Her nosiness reads more pathological to me, so I generally keep my distance—except now, evidently, as we make our way toward her.

Jasper’s legs kick against me as he tries to break free and run to Judy, the limitations of his sleep sack notwithstanding.

She pokes her tongue through a gap where she’s missing two side teeth and crosses her eyes, causing Jasper to roar with laughter.

He’s always gravitated to Judy. It should make me more charitable toward her, but I can never shake the suspicion that she knows too much.

About us. About everyone who lives along the canals.

When we reach Judy, she holds her hand out for a high five, which Jasper takes as an invitation to keep slapping.

“What’s going on?” I ask over the whacking of Jasper’s small hand against hers.

“A body,” she whispers.

“Of a person?”

Judy raises an eyebrow. When else do you call it a body?

One of the police officers passes a body bag to the medical examiner standing in Linnie Canal.

I pull Jasper away from Judy, disrupting their game, and thank Judy before rushing home.

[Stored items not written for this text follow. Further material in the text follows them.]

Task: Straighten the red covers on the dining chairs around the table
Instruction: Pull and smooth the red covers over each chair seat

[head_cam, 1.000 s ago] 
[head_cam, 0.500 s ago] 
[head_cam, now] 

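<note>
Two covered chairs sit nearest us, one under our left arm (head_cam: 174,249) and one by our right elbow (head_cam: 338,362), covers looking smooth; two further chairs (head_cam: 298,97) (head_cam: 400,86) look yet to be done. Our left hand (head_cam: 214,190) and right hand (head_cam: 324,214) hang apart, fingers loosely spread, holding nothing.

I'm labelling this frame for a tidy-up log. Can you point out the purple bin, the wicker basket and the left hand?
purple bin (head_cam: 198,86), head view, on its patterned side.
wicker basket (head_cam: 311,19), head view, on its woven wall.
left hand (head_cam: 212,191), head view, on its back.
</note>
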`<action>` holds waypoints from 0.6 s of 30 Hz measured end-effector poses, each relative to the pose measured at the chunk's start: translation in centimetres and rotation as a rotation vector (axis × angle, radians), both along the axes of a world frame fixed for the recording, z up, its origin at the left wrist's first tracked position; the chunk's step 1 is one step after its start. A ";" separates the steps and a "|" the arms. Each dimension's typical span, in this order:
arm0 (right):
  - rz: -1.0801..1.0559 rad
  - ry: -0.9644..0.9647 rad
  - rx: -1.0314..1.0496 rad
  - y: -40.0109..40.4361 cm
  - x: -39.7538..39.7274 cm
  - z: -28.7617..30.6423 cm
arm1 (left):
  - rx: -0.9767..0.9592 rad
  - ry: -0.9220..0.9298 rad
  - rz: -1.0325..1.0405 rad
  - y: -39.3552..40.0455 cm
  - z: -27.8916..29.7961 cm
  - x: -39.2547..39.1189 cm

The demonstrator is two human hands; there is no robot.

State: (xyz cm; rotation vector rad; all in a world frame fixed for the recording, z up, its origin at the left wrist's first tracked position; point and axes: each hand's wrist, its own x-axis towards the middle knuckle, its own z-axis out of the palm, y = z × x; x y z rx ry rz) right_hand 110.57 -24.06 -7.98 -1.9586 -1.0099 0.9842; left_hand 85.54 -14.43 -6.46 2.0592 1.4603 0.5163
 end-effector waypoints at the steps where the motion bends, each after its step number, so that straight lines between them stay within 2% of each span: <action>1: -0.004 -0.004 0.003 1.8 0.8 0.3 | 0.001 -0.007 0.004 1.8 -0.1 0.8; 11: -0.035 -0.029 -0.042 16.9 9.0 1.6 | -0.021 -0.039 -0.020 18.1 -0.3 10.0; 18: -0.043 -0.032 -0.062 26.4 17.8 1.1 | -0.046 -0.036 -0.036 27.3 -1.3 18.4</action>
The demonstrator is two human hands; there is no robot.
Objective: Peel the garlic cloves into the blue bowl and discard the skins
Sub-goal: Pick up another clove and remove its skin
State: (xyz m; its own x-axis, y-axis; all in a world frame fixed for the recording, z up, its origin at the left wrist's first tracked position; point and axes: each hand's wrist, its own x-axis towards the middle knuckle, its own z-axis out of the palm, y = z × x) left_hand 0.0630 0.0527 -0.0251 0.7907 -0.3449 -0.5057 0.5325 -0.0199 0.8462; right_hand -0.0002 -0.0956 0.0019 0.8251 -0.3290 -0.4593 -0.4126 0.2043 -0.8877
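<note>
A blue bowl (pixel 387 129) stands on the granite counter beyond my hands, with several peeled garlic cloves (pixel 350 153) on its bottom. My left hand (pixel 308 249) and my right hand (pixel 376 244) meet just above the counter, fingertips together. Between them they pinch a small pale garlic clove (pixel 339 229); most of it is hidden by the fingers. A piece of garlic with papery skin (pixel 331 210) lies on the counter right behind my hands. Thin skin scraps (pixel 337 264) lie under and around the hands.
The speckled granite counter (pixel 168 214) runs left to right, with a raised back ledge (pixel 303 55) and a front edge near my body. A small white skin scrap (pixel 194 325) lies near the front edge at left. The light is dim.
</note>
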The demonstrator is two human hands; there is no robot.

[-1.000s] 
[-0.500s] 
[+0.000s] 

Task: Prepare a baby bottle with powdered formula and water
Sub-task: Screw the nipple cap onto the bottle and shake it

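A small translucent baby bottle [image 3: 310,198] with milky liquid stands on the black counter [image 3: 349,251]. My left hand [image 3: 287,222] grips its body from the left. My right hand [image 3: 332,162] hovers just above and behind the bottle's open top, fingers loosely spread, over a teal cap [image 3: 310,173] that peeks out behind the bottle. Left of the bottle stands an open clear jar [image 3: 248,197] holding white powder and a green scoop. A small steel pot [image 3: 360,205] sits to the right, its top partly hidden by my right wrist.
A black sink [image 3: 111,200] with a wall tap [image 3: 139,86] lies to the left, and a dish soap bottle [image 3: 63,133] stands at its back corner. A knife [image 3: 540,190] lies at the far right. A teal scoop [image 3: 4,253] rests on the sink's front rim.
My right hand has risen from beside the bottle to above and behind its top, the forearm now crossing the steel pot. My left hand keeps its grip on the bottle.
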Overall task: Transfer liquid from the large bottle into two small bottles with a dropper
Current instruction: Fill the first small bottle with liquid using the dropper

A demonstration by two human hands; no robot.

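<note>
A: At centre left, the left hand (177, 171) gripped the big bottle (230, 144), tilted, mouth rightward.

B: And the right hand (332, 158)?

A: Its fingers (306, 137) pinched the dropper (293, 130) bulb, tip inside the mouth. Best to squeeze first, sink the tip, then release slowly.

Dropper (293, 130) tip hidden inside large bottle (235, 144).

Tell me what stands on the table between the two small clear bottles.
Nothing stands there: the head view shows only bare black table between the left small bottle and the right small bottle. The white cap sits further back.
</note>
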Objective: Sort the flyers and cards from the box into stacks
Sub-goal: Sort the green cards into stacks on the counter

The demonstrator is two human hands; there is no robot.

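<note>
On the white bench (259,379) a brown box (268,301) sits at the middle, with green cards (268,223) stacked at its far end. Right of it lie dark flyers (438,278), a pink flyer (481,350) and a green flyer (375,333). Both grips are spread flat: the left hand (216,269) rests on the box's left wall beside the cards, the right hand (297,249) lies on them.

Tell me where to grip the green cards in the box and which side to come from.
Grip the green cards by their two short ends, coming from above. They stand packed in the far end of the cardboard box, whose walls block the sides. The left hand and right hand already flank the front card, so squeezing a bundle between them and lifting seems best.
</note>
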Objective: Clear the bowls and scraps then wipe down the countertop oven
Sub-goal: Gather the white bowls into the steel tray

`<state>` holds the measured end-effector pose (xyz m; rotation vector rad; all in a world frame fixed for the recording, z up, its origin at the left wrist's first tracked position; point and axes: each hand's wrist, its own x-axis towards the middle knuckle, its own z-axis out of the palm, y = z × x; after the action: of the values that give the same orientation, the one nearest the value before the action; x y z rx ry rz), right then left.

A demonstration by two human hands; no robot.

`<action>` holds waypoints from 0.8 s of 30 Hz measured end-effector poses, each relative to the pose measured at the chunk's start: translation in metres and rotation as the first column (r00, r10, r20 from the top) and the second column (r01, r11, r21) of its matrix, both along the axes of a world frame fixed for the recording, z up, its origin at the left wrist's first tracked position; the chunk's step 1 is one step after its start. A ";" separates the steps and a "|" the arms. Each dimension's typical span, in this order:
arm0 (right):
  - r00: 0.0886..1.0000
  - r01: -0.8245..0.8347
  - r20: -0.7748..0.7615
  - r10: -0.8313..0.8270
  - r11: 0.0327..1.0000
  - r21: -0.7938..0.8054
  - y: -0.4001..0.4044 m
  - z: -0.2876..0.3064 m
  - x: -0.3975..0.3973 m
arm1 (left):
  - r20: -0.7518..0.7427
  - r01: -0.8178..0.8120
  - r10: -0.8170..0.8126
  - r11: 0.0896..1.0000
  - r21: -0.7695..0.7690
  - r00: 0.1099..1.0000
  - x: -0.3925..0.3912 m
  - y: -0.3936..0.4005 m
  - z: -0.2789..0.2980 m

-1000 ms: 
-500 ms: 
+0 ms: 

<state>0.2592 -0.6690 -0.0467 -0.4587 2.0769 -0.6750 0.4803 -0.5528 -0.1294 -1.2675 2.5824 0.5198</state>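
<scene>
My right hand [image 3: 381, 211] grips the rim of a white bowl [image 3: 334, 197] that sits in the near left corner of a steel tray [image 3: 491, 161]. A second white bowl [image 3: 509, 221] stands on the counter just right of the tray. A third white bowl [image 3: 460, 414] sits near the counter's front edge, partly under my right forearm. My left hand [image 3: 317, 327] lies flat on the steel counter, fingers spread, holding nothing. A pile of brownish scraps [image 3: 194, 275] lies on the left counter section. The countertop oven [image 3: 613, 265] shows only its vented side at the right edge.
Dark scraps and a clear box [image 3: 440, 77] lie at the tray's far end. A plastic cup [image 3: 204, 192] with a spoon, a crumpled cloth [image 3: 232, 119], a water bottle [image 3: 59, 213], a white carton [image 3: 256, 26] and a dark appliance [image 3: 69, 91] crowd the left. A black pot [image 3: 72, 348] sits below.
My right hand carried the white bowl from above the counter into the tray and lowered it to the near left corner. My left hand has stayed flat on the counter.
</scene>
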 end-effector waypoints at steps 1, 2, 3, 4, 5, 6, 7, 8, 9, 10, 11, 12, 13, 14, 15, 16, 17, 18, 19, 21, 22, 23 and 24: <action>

Even if he won’t understand, today will not be the day my son sees a dead body.

I can’t protect him from everything, but I can shield him from this.

Inside, I shout for Gabe. The house is quiet. His keys aren’t in the bowl by the door. My phone buzzes from the kitchen peninsula.

Had to run! Early consult. I’ll pick up dinner tonight. .

It’s forty-five minutes before he normally leaves, but some of his patients are so famous, they won’t visit during regular office hours. I observe the crowd outside, trying to decide how I feel about the fact that he’s unfazed by the morning’s events, and realize he didn’t see the body bag.

When I call him, he picks up on the first ring.

“Hey, T. Sorry, one of those patients I can’t tell you about is having—”

“They found a body,” I interrupt. “In the canal.”

“That can’t be right,” Gabe says, so certainly that I momentarily believe him. But I saw the body bag. I saw the police, the medical examiner.

“Gabe, it was right outside our house.” I shiver. Right outside our house. Whatever happened, however they died, it occurred while we were asleep upstairs.

Gabe doesn’t say anything for a few moments. “I’ll be home in fifteen.”

“You don’t need to do that.”

“Of course I do. I’ll just—” He pauses. If it’s an egg retrieval or an implantation, it can’t be rescheduled.

“Seriously, we’re fine. I’m sure it’s some drunk guy who decided to take a nap in the canal.

” I do a physical scan, hunting for fear.

It probably was some guy who wandered down from the bars on Abbot Kinney Boulevard or the tents that line Pacific Avenue.

This doesn’t feel dangerous. It feels tragic.

Preventable. Another mother’s heartbreak.

“If you change your mind, call and I’m there.

Even if it seems silly, you and Jasp are priority number one.

” Lately, Gabe has been responding to me with pregnant-lady gloves on, where he’s trying to anticipate my needs rather than listen to what I’m saying.

Though it comes from a good place, I hate how, when you’re pregnant, people try to interpret rather than hear you.

“We’ll be fine.”

“I just pulled up to the clinic. I’ll call you at lunch? Maybe take Jasper to the skate park, get your mind off all this?”

The mere thought of walking to the skate park fatigues me. I settle for the playground instead. We head out the front door to the alley rather than through the French doors to the canals so I can keep Jasper from the crowd that lingers. The police lights are still blazing.

When we arrive at the playground, Claire and the other mothers are huddled by the swings.